Adjusted EBITDA is computed as net income (loss) attributable to Sears Holdings Corporation appearing on
the Statements of Operations excluding income (loss) attributable to noncontrolling interest, income tax expense,
interest expense, interest and investment income, other income (loss), depreciation and amortization and gain on
sales of assets. In addition, it is adjusted to exclude certain significant items as set forth below. Our management
uses Adjusted EBITDA to evaluate the operating performance of our businesses, as well as executive compensation
metrics, for comparable periods.

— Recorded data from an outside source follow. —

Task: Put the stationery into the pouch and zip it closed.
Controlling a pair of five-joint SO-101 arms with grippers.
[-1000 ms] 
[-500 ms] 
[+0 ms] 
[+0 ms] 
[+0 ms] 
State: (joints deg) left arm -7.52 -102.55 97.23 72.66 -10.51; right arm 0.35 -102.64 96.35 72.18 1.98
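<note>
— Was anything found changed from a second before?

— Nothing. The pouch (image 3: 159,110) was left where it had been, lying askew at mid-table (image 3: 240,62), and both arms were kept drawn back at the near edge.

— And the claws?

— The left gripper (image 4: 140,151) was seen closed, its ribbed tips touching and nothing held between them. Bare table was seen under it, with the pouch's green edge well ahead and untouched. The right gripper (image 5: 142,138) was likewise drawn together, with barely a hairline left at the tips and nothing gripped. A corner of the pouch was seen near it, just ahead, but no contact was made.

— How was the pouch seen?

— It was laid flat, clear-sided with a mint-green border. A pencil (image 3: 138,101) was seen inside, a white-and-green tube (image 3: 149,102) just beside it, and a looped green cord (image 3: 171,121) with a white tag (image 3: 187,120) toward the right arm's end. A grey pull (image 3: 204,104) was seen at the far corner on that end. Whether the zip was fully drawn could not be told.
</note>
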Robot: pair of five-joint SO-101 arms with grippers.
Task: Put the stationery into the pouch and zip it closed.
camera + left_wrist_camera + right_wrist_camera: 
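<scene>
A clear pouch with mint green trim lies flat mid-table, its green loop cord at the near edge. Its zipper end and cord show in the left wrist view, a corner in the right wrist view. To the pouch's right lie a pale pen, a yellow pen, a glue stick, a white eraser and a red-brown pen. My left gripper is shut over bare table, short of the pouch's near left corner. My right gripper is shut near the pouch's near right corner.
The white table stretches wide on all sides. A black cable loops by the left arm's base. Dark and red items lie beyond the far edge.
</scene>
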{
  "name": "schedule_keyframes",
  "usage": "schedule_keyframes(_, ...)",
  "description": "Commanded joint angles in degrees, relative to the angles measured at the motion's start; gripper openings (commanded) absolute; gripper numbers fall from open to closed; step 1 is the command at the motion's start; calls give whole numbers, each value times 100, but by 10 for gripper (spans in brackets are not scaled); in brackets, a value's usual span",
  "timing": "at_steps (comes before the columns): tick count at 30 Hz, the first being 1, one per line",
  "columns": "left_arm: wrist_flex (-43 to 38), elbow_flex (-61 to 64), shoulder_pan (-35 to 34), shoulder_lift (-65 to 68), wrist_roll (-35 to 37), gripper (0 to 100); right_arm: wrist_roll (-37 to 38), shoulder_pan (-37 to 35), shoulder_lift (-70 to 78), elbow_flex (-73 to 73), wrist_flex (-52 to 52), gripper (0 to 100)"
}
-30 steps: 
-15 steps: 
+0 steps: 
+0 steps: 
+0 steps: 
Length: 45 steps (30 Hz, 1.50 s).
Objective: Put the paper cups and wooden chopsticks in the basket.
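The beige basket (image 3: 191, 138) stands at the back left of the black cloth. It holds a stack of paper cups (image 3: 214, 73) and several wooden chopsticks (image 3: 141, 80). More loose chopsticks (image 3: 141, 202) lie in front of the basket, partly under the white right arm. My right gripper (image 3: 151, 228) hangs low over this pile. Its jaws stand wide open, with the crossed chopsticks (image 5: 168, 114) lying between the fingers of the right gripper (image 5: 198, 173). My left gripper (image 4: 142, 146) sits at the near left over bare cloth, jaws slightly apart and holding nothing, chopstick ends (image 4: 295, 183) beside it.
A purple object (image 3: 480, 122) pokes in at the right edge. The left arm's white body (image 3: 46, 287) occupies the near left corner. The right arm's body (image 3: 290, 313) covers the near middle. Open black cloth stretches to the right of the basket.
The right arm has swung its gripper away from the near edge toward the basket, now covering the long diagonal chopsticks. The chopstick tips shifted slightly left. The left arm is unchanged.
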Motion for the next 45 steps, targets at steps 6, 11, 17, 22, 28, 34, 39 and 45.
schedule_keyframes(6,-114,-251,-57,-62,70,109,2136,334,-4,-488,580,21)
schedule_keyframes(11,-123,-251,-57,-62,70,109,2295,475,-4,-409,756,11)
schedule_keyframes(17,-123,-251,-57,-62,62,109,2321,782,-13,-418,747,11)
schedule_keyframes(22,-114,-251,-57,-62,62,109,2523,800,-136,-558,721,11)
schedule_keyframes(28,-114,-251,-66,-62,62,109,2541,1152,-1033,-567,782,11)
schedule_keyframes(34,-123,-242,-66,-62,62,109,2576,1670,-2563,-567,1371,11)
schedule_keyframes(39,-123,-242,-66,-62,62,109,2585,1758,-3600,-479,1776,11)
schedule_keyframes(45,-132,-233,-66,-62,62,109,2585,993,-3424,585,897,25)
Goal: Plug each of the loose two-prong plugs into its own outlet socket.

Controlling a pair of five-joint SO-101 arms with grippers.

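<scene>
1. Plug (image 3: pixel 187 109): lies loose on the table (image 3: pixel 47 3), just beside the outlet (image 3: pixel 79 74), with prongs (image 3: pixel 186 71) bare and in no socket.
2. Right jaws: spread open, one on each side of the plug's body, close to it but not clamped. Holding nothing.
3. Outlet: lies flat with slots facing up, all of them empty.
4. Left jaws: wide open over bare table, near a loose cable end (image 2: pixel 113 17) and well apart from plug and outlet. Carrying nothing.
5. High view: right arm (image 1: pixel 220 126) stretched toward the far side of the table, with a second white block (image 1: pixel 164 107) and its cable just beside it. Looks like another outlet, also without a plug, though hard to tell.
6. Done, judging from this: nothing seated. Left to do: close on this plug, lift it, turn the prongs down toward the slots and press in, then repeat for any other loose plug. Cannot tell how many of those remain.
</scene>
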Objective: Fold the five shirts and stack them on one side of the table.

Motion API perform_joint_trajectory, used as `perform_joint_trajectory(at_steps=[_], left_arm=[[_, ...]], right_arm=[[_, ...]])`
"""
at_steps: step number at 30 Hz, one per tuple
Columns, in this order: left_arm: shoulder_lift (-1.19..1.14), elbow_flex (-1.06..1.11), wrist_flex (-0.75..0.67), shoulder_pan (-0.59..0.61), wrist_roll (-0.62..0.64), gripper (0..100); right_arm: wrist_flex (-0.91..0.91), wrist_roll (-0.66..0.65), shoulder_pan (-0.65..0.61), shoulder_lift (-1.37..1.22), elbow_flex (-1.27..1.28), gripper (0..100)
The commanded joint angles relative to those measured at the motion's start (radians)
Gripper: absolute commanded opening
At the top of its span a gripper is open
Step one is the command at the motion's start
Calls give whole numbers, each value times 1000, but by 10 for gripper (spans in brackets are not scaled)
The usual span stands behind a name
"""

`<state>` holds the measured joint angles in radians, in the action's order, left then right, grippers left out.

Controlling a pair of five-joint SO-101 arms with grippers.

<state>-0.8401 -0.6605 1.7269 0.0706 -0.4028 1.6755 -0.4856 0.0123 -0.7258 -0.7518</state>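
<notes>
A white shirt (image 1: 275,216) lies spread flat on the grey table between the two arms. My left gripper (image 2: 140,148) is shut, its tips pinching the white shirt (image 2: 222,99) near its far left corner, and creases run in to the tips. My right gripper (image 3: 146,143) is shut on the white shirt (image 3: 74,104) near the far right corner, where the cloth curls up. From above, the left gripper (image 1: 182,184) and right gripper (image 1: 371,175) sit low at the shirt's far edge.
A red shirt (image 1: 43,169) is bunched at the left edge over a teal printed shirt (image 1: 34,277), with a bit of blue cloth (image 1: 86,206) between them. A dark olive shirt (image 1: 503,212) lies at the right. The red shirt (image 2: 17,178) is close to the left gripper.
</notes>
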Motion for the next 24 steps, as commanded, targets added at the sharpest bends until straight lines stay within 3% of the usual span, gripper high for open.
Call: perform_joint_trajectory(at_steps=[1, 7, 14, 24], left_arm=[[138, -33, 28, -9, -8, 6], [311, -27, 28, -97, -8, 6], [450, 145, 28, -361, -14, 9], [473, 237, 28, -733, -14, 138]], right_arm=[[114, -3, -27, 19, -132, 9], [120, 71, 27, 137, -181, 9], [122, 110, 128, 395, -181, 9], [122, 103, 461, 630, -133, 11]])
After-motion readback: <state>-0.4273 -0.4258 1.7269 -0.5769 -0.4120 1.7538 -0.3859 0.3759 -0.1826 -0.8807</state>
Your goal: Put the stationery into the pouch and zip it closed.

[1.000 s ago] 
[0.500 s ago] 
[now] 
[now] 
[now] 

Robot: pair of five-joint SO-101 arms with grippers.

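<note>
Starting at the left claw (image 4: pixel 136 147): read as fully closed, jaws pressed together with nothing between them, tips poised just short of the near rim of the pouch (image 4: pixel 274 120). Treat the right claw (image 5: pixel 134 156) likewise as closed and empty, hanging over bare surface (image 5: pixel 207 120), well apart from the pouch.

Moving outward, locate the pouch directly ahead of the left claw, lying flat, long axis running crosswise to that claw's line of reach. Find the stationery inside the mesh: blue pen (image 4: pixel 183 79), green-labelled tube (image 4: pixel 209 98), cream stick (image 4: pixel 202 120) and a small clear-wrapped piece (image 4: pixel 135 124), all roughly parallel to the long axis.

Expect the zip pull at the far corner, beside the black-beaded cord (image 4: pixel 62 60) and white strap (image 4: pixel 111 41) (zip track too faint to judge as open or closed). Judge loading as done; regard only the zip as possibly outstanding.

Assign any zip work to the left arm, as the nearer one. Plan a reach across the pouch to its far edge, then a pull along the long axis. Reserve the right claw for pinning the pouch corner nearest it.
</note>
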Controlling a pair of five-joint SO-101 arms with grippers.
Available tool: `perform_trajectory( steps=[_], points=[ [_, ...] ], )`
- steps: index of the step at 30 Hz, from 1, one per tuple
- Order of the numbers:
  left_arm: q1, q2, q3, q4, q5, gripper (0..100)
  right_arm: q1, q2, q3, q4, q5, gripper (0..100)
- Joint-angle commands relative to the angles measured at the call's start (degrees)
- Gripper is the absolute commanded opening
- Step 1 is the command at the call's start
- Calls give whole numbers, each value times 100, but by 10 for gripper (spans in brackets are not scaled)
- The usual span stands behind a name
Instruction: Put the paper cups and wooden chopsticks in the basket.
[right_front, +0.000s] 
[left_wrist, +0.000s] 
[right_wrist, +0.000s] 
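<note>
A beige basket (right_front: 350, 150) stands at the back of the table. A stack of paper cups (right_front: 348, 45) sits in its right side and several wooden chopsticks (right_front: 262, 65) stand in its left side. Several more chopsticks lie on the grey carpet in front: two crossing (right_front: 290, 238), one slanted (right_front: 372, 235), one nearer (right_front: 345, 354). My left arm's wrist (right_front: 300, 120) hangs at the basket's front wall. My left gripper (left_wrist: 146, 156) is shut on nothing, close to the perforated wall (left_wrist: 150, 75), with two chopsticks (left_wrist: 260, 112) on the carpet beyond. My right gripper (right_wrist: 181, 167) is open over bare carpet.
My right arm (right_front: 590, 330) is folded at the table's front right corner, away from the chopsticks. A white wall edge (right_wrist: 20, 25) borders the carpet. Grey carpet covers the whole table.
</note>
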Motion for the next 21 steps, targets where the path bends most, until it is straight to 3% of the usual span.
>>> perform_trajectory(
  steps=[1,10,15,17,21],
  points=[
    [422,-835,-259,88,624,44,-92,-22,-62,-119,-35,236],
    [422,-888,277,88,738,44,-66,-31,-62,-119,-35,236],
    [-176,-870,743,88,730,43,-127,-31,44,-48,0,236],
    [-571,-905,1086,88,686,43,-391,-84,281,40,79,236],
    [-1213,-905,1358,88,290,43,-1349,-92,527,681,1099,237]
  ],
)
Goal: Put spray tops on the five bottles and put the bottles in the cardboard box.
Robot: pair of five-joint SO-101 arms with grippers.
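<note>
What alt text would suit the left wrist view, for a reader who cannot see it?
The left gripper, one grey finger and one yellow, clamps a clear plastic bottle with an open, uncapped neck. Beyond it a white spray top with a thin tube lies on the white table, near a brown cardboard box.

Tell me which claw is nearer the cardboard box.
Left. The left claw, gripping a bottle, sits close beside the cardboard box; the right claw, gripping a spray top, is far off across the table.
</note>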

Adjusted EBITDA should not be used by investors or other third parties as the sole
basis for formulating investment decisions as it excludes a number of important cash and non-cash recurring items.
While Adjusted EBITDA is a non-GAAP measurement, management believes that it is an important indicator
of operating performance because:
EBITDA excludes the effects of financings and investing activities by eliminating the effects of interest and
depreciation costs;
Management considers gains/(losses) on the sale of assets to result from investing decisions rather than
ongoing operations; and
Other significant items, while periodically affecting our results, may vary significantly from period to
period and have a disproportionate effect in a given period, which affects comparability of results.